WHAT THE EXERCISE ASKS:
Write out again the lines from the line with "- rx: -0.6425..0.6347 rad" up to and including the line with "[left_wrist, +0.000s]", exactly as they stand below, and skip any picture.

● ● ● ● ● ● ●

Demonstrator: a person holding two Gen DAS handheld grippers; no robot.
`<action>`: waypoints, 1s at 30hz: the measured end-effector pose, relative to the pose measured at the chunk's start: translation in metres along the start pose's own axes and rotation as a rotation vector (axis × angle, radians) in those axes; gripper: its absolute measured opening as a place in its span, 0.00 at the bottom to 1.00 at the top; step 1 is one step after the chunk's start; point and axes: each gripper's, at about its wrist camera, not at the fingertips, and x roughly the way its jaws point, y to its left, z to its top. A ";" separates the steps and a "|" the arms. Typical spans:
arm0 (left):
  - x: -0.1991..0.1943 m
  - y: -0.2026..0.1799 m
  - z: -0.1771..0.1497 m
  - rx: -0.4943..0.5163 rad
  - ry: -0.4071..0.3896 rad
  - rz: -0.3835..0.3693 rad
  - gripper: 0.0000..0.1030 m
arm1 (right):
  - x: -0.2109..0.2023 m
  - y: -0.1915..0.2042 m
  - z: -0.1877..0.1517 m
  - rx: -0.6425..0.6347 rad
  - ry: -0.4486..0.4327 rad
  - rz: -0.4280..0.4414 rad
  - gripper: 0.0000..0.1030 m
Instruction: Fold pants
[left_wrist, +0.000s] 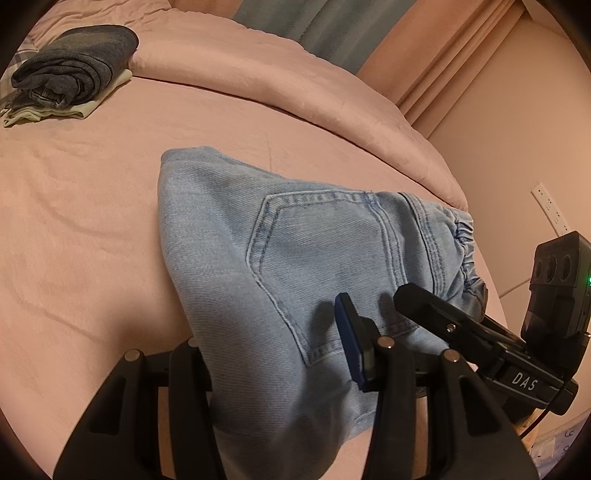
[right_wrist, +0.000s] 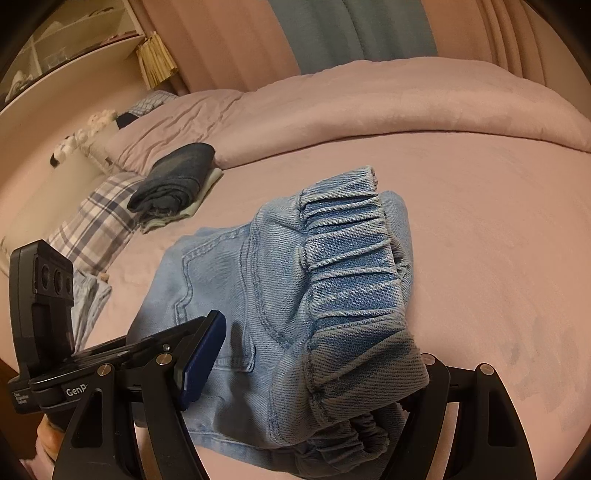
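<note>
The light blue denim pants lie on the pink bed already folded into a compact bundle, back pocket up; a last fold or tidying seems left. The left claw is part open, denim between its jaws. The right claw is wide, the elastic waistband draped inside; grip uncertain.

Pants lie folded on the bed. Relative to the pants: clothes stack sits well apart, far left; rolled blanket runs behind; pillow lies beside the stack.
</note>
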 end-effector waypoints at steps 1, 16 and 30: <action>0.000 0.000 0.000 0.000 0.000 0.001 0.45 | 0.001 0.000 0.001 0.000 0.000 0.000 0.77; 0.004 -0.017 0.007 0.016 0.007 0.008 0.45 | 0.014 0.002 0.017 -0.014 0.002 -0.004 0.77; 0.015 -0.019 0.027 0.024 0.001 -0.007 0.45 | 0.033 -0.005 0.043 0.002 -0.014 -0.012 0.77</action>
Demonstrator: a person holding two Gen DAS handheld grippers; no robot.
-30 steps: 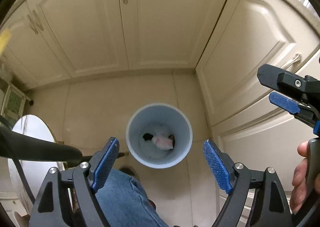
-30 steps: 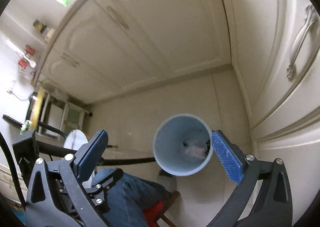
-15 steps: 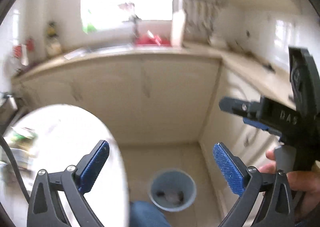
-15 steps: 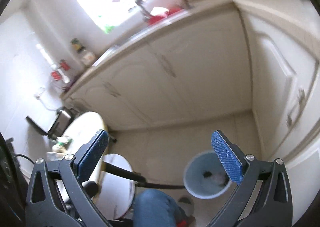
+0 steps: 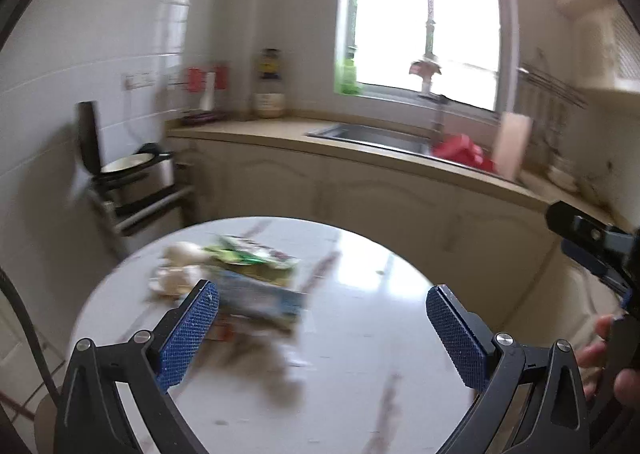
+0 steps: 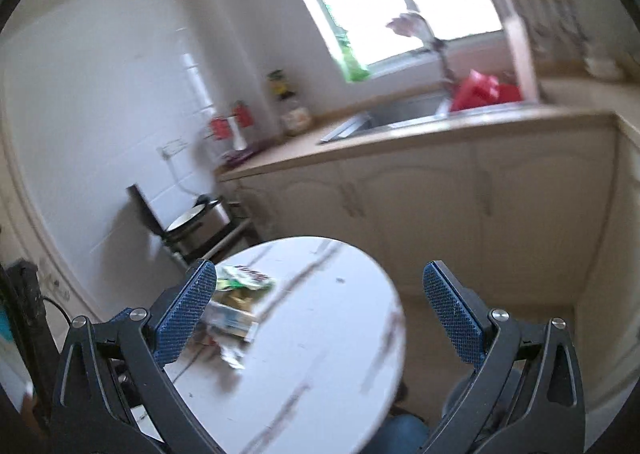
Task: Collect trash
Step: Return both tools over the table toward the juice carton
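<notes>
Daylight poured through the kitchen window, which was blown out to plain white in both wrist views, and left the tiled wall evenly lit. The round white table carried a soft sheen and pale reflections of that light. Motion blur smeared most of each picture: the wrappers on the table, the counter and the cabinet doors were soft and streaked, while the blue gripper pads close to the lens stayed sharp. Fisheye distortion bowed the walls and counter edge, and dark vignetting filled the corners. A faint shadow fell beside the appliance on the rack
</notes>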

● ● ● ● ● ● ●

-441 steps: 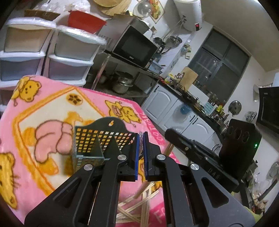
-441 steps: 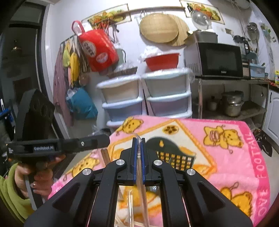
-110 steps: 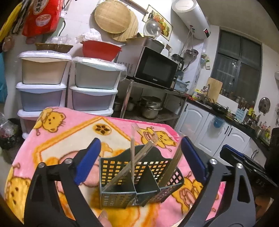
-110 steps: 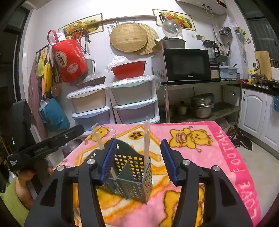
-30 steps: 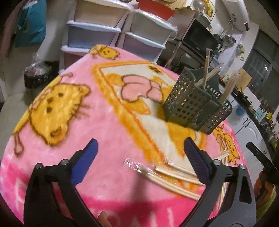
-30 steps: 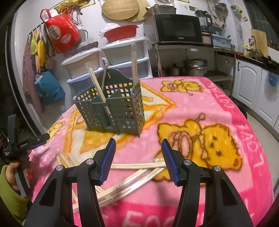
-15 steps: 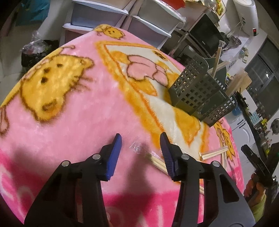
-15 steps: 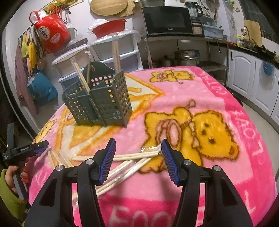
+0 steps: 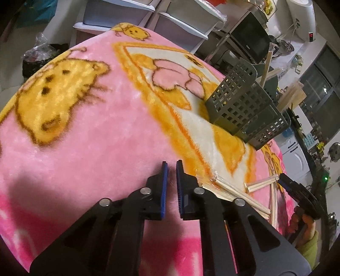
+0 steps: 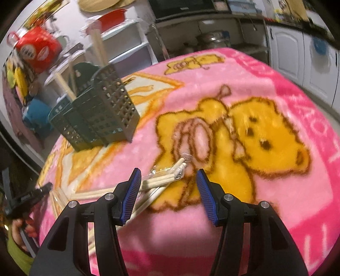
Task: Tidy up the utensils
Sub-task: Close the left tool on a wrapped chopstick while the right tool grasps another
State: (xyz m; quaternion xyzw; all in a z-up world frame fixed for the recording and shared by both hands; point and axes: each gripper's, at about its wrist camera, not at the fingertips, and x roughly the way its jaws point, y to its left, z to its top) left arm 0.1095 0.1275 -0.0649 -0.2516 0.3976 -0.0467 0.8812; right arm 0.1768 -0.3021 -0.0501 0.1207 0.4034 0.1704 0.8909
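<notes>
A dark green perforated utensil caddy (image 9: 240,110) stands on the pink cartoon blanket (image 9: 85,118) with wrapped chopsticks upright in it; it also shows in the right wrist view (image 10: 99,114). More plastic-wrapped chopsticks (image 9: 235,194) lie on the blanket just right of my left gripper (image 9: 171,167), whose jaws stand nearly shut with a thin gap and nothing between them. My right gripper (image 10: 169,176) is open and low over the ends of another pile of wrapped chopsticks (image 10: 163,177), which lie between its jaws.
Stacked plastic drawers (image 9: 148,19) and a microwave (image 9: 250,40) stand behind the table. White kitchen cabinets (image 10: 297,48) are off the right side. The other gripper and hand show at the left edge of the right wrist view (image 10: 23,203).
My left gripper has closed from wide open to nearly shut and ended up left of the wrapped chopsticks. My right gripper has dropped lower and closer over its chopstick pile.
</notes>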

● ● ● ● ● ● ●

REPLY TO THE TASK:
  - rx: -0.6425..0.6347 rad
  - ry: -0.4486..0.4327 rad
  - rz: -0.4280..0.4414 rad
  - gripper: 0.0000..0.1030 m
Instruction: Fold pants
[left_wrist, +0.000s] 

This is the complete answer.